第36章 告蜀地百姓书!(2/2)

痛快的承认了张献忠的错误,然后表示西王虽有过,然抗清之志未改,今清军占我蜀地、杀我袍泽,我等当继承西王遗志,共御外侮!

其次也是对土司和中立势力传递信號,我张牧虽然是张献忠的儿子,但是,我们同为蜀地守护者,我跟我爹不一样,我们有著对抗清廷的根本立场。

隨即宣告新政——农社分田、三年免税、土司自治、开科取士,末尾更写道“凡昔年受害百姓,可赴县衙登记,官府拨粮安抚;西军旧部既往不咎,愿归农者分田,愿从军者授械”。

人群中一阵骚动,几个身著青衫的读书人退到街角茶馆,面色各异。

年最长的周明远曾是成都府学的生员,张献忠屠城时躲在青城山才逃过一劫。

后来又是经歷了清兵搜刮,一直到了张牧打回成都驱逐满清韃虏,这才回到了成都。

看著告示,他的声音微微颤抖:“他竟敢提西王的过失!还说要『革苛政』!这,张牧也是西军出身,还是张献忠之子,这不是打自己旗號吗?”

二十出头的陆少游刚中过秀才,捧著茶碗沉吟:“刘先生细看詔书写的是『承遗志,革弊法』,倒是没说西王坏话,却把百姓最恨的事都点出来了。”

略微的顿了顿,陆少游:“你看那『开科取士』一条,说要在明年开科举选贤才,这不就是学前明的规矩?”

他忽然抬头,“或许……他是真要变天?”

旁边的周明远冷笑一声,將茶碗重重一磕:“变天?不过是新瓶装旧酒!张献忠当年也说过『均田免赋』,结果呢?屠刀砍下来的时候,詔书墨跡都没干!张牧现在缺人缺粮,自然把好话先说尽,等坐稳了位置,还不是一样横徵暴敛?”

“可张献忠总是比清兵强点吧!”陆少游咳嗽了一声。

所有人都沉默了。

那是强一点么?

跟清兵比起来,简直就是仁君圣主。

陆少游继续道:“如今新帝也说了『承西王之抗清遗志』,这话是说给那些西军旧部听的,也是说给咱们听的:他要抗清,还要安民。
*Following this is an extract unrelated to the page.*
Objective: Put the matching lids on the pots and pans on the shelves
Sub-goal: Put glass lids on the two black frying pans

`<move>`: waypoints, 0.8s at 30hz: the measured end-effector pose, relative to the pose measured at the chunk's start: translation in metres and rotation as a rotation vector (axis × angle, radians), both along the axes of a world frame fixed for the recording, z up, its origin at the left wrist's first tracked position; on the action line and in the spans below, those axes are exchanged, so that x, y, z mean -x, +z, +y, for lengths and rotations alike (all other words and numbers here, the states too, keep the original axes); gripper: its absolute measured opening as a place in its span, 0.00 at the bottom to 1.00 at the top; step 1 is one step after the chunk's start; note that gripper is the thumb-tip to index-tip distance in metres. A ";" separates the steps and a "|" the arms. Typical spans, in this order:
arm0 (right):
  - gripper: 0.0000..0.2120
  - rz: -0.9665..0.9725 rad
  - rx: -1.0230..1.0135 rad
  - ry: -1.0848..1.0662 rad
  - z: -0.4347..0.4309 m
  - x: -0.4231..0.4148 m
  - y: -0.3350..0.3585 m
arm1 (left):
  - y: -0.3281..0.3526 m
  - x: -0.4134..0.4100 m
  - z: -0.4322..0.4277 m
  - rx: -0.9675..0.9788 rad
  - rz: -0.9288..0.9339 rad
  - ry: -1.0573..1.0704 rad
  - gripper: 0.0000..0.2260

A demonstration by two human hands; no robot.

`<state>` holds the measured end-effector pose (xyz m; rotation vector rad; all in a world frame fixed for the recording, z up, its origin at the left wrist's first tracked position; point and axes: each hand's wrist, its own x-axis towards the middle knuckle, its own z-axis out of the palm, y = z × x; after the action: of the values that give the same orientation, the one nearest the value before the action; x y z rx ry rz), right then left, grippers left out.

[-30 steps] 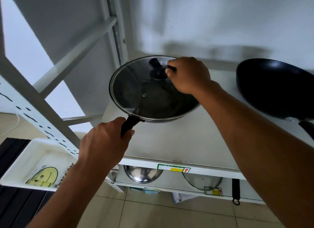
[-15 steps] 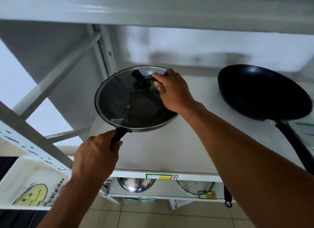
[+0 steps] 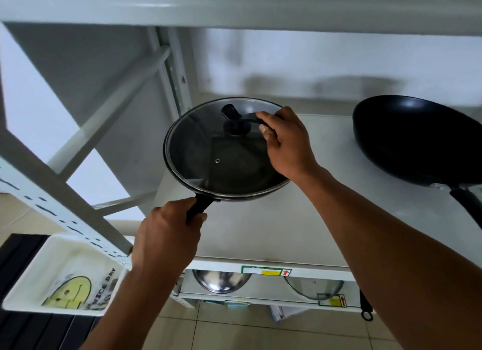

这和清廷的剃髮、圈地比起来,至少眼下是给了条活路。”

刘肇基捻著鬍鬚,目光复杂地望向府衙方向。

去年张献忠死后,蜀地的士绅要么投靠清廷,要么躲进深山,谁都没指望西军余部能说出开科取士这话。

至於满清来了——

那就是地狱。

“开科取士……他要拉拢咱们读书人。”刘肇基忽然长嘆:“可张献忠当年也开过科,结果把考中的举子都杀了,说是通明,你们说,这张牧会不会也是缓兵之计?”

周明远拍案道:“定然是!你看他让西军旧部既往不咎,那些人手上多少沾著百姓血,现在摇身一变成了官兵,將来还不是作威作福?我看这詔书就是骗咱们出去登记,好趁机一网打尽!”

陆少游却摇头:“不对。他若要杀人,何必费这劲?直接像张献忠那样屠城便是。可他设农社、分种子、修水渠,这些事我在乡下的亲戚都看见了,是真金白银在往外拿。”

他顿了顿,声音低下去:“家父当年就是因为藏粮被清军所杀,但我娘说,前几日农社的人真给了两石稻种……”

茶馆外的街道上,詔书前的人群渐渐散去,却有更多人往县衙方向走,倒不是去告状,而是去登记入社。

实在是活不下去了。

入社,还有活路。

不入社,那就是要活活饿死了。

一个挑著担子的老农经过茶馆,嘴里念叨著“三年免税……给种子……管他谁当王,能让种地就行”,脚步声渐渐远去。

刘肇基看著老农的背影,忽然对两个年轻人道:“再等等看。若是张牧真的开了科举,若取士公平,若税赋真的减免,再说信与不信。但眼下……这詔书至少让蜀地有了点人味,比去年的尸山血海强多了。”

周明远还要反驳,想了想,还是嘆了一口气。

也对,至少,张牧比起他爹看起来要更仁慈一些。